Using Your Frozen Eggs
Once you decide you are ready to use your eggs, you will need to discuss the thawing, fertilization, and transfer of your eggs with your fertility specialist. Generally, 90% of frozen eggs will survive the thawing process and if your eggs were frozen before the age of 35, around 45% will go on to become healthy embryos.
At the beginning of your IVF cycle, you will undergo similar preliminary screenings to those experienced at the start of your egg freezing process. Once your uterus has been examined, your fertility specialist will prescribe medications like progesterone and estrogen to prepare your endometrial lining for the implantation of your embryo.

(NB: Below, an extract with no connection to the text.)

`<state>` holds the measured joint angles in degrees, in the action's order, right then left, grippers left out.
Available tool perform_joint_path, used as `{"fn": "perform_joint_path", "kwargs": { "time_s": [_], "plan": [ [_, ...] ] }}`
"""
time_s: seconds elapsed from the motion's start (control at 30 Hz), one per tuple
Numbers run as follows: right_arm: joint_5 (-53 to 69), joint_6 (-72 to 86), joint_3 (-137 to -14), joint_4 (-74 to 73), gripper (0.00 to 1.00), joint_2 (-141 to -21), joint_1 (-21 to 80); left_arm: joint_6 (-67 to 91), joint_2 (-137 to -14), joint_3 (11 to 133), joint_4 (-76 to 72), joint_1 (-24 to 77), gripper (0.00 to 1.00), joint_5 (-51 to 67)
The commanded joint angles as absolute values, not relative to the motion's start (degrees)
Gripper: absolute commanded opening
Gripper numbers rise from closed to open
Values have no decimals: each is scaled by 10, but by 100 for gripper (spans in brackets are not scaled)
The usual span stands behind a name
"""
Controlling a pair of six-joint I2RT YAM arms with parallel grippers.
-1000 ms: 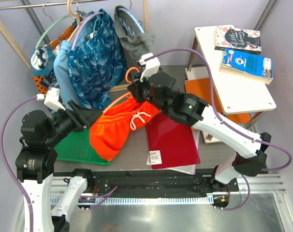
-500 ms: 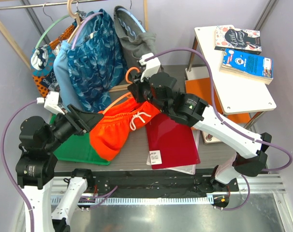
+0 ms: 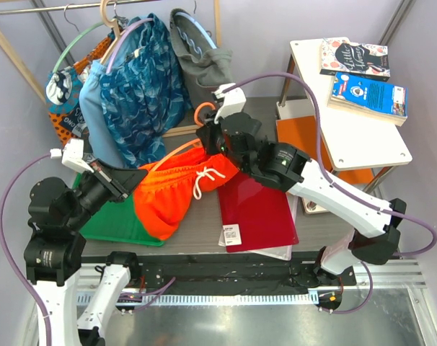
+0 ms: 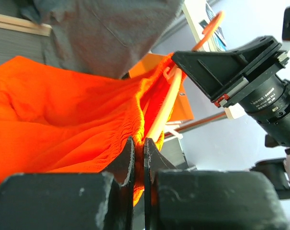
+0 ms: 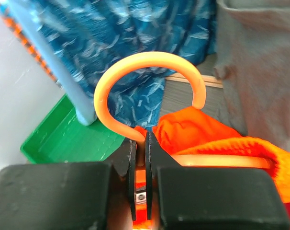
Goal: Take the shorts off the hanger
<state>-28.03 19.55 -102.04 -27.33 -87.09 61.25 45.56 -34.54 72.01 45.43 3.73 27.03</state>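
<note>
Left gripper (image 4: 139,152): previously open, now closed, pinching shorts (image 4: 63,110) waistband. Right gripper (image 5: 141,153): unchanged, clamped on hanger (image 5: 135,60) neck.

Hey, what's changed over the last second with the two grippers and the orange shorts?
The left gripper was open at the edge of the shorts and has now closed on their waistband. The right gripper and the hanger shifted slightly to the right. Otherwise nothing changed: the right gripper stays shut on the hanger's neck, and the shorts are still on the hanger.
</note>
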Motion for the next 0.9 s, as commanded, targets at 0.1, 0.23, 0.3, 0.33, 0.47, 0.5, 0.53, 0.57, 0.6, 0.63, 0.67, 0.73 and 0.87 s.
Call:
{"fn": "perform_joint_path", "kwargs": {
  "time_s": [0.1, 0.23, 0.3, 0.33, 0.47, 0.5, 0.53, 0.57, 0.6, 0.63, 0.67, 0.73, 0.87],
  "plan": [
    [-429, 297, -958, -229, 1, -762, 572, 432, -312, 744, 480, 38, 0, 182],
    [-434, 334, -913, -221, 1, -713, 546, 430, -314, 743, 491, 37, 0, 169],
    [-439, 354, -892, -219, 1, -694, 534, 431, -312, 737, 493, 38, 0, 165],
    [-438, 361, -885, -219, 1, -687, 529, 432, -309, 734, 493, 38, 0, 163],
    [-446, 398, -847, -217, 1, -637, 517, 434, -308, 724, 493, 38, 0, 163],
    [-443, 412, -840, -215, 1, -632, 516, 436, -308, 723, 494, 38, 0, 163],
    [-442, 420, -835, -214, 1, -627, 514, 437, -308, 720, 493, 38, 0, 164],
    [-441, 427, -827, -213, 1, -621, 514, 438, -308, 718, 491, 37, 0, 165],
    [-439, 435, -824, -209, 1, -614, 512, 439, -308, 717, 490, 38, 0, 166],
    [-424, 435, -822, -207, 1, -610, 512, 443, -308, 714, 487, 37, 0, 169],
    [-410, 434, -822, -201, 1, -609, 510, 446, -308, 712, 483, 38, 0, 172],
    [-339, 437, -824, -179, 1, -614, 508, 459, -312, 701, 460, 38, 0, 198],
    [-138, 487, -835, -111, 1, -655, 508, 501, -319, 657, 383, 38, 0, 255]
  ]
}}
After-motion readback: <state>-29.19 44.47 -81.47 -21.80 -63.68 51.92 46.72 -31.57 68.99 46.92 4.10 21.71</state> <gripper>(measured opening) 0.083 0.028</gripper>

The number of eggs you choose to fertilize will be something to discuss with your doctor. You can elect to fertilize all of your eggs, or keep some frozen for additional attempts in the future. Fertility clinics usually use an intracytoplasmic sperm injection (ICSI) protocol to fertilize the eggs. This involves the use of a needle to inject a single sperm into each egg. After three to five days, your embryologist will be able to assess whether the process has been successful. Viable embryos can then be implanted into your uterus.
The embryo transfer is a simple procedure that consists of a single, or multiple, embryos being placed into your uterus using a thin catheter. The process only takes a few moments and is painless.
Two weeks after your embryo transfer, you will return to your fertility specialist for a blood pregnancy test that will measure the amount of human chorionic gonadotropin (hCG) in your system. This is referred to as the “pregnancy hormone” and will determine if the embryo has begun to successfully develop. Your hCG levels will be measured periodically until you are released to a regular ob/gyn around seven weeks of pregnancy. The remainder of your pregnancy will be just like everyone else’s.
Egg Freezing is on the Rise
With more and more people speaking out on behalf of egg freezing, the option is becoming increasingly popular amongst women. Whether you are attempting to climb the career ladder, have not found the right romantic partner, or you simply don’t feel ready to start a family, you shouldn’t have to feel pressure from your biological clock. With the advances in egg freezing, now is the time to take control of your own fertility.